**WHAT THIS TASK INVOLVES**
Find the line containing "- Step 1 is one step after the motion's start" in the entries below. Restate it and each line after it, word for word, up to and including the line containing "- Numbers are".

======

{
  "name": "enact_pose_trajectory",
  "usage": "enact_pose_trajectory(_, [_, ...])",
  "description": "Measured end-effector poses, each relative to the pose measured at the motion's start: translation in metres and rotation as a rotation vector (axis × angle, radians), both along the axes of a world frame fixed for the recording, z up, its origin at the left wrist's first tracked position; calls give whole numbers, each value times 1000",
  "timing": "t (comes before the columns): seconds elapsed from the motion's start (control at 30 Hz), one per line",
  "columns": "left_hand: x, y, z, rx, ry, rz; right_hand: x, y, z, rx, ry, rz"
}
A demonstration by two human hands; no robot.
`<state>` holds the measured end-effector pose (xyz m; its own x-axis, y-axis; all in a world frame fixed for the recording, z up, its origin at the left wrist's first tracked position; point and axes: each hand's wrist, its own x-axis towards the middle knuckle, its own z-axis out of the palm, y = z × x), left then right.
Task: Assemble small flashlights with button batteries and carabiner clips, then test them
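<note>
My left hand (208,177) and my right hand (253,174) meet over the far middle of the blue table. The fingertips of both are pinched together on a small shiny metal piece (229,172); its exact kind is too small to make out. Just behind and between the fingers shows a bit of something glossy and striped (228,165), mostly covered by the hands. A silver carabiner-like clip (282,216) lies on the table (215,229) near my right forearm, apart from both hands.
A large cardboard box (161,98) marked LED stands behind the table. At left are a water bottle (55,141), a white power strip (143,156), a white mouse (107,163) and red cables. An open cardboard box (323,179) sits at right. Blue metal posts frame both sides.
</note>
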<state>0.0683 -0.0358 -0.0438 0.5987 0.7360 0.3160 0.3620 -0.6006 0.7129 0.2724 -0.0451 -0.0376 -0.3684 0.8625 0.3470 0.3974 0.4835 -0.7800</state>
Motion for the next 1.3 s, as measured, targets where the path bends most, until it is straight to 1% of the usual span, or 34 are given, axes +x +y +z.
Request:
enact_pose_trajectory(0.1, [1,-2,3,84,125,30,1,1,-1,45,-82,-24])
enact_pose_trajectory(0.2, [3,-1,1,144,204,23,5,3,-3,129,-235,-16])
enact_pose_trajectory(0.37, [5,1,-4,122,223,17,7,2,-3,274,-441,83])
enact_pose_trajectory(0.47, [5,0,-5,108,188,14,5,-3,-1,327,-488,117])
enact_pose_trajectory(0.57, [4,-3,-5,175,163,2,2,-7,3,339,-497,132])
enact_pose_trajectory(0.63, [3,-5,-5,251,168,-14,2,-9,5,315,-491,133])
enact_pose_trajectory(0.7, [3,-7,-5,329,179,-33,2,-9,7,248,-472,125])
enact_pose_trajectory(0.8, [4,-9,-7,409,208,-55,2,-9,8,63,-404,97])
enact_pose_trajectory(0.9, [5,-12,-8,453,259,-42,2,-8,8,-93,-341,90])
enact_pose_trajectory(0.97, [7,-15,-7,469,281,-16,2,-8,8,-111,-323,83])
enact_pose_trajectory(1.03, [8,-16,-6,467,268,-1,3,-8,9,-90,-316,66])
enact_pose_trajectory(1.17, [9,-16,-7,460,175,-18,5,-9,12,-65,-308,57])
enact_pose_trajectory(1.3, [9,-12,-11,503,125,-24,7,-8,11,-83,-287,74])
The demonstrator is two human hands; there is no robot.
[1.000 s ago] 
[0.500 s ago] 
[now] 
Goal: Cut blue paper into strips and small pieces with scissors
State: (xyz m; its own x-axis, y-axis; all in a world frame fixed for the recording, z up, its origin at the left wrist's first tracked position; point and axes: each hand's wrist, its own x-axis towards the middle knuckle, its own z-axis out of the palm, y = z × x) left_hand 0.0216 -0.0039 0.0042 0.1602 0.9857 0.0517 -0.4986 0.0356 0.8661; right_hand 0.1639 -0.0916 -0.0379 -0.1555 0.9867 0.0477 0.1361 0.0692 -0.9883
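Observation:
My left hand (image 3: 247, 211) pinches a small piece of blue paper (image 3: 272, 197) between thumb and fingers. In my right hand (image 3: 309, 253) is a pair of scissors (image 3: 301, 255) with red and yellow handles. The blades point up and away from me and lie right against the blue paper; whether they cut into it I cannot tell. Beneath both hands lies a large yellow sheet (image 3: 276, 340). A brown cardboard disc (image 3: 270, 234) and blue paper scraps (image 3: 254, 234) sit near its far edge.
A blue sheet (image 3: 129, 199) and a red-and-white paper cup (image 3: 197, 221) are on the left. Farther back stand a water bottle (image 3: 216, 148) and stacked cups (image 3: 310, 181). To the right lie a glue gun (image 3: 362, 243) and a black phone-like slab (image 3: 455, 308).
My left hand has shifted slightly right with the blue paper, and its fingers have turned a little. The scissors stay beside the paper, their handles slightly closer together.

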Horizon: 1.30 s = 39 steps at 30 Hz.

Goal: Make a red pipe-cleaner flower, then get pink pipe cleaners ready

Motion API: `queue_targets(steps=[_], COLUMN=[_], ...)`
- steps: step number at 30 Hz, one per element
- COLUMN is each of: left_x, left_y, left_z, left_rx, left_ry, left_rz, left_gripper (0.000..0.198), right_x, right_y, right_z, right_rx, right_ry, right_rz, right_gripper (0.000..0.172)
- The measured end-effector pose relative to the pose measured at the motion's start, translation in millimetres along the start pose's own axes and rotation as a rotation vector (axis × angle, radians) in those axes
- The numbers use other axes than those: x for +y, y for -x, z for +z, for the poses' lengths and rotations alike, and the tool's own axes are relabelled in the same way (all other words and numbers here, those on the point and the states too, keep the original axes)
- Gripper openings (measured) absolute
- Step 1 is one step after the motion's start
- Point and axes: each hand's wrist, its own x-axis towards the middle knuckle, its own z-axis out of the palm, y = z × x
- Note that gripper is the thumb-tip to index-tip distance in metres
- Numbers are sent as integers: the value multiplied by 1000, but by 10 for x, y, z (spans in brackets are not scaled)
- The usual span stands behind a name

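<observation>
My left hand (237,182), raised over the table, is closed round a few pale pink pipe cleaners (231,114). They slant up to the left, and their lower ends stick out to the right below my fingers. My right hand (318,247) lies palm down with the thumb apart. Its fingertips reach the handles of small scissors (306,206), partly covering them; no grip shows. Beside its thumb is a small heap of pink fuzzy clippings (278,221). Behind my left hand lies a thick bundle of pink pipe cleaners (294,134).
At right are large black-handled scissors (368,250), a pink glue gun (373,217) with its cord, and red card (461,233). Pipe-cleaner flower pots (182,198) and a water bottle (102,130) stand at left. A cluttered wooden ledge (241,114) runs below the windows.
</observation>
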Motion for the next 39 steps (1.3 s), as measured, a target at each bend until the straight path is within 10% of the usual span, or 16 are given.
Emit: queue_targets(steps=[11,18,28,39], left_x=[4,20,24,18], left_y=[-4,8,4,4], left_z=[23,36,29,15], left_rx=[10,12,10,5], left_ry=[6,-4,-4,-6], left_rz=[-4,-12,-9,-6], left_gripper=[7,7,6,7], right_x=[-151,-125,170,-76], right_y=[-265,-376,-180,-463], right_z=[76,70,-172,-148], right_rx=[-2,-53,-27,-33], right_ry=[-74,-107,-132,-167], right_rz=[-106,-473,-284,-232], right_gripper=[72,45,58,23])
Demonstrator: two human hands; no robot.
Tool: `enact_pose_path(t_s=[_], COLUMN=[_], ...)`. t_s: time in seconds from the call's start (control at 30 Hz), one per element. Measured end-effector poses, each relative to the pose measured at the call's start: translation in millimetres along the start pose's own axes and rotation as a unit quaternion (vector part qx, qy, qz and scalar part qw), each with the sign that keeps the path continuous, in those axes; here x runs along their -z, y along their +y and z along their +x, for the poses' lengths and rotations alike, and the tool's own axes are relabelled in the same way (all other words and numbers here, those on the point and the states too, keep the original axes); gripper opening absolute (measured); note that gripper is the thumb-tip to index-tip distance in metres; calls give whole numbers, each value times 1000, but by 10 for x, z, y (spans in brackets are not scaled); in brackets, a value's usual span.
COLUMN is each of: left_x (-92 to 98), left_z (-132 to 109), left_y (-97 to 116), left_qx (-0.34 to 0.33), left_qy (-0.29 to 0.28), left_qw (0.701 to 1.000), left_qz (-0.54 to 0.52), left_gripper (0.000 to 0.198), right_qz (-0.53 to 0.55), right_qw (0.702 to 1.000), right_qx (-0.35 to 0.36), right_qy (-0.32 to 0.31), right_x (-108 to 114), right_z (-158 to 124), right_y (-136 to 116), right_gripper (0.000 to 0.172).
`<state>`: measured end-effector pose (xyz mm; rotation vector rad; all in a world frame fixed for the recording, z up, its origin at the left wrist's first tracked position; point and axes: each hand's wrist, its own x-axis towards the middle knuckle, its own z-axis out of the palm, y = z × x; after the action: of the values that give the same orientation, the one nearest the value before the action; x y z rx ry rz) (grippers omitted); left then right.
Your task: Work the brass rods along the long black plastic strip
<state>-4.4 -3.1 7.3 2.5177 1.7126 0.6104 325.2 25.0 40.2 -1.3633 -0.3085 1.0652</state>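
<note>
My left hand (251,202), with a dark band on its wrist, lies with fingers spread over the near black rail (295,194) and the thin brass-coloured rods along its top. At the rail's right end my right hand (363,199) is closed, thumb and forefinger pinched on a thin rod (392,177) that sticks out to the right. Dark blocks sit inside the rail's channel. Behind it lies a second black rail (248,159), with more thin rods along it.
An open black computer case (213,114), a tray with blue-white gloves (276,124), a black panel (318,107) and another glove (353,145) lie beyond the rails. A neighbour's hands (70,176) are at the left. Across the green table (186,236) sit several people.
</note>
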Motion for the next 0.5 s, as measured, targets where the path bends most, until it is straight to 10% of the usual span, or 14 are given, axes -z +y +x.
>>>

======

**FINAL ANSWER**
- Step 1 is one step after the motion's start
- Point and axes: each hand's wrist, its own x-axis towards the middle knuckle, its own z-axis out of the palm, y = z × x
- Note that gripper is the thumb-tip to index-tip distance in metres
- Numbers are sent as integers: the value multiplied by 1000, but by 10 for x, y, z (spans in brackets are not scaled)

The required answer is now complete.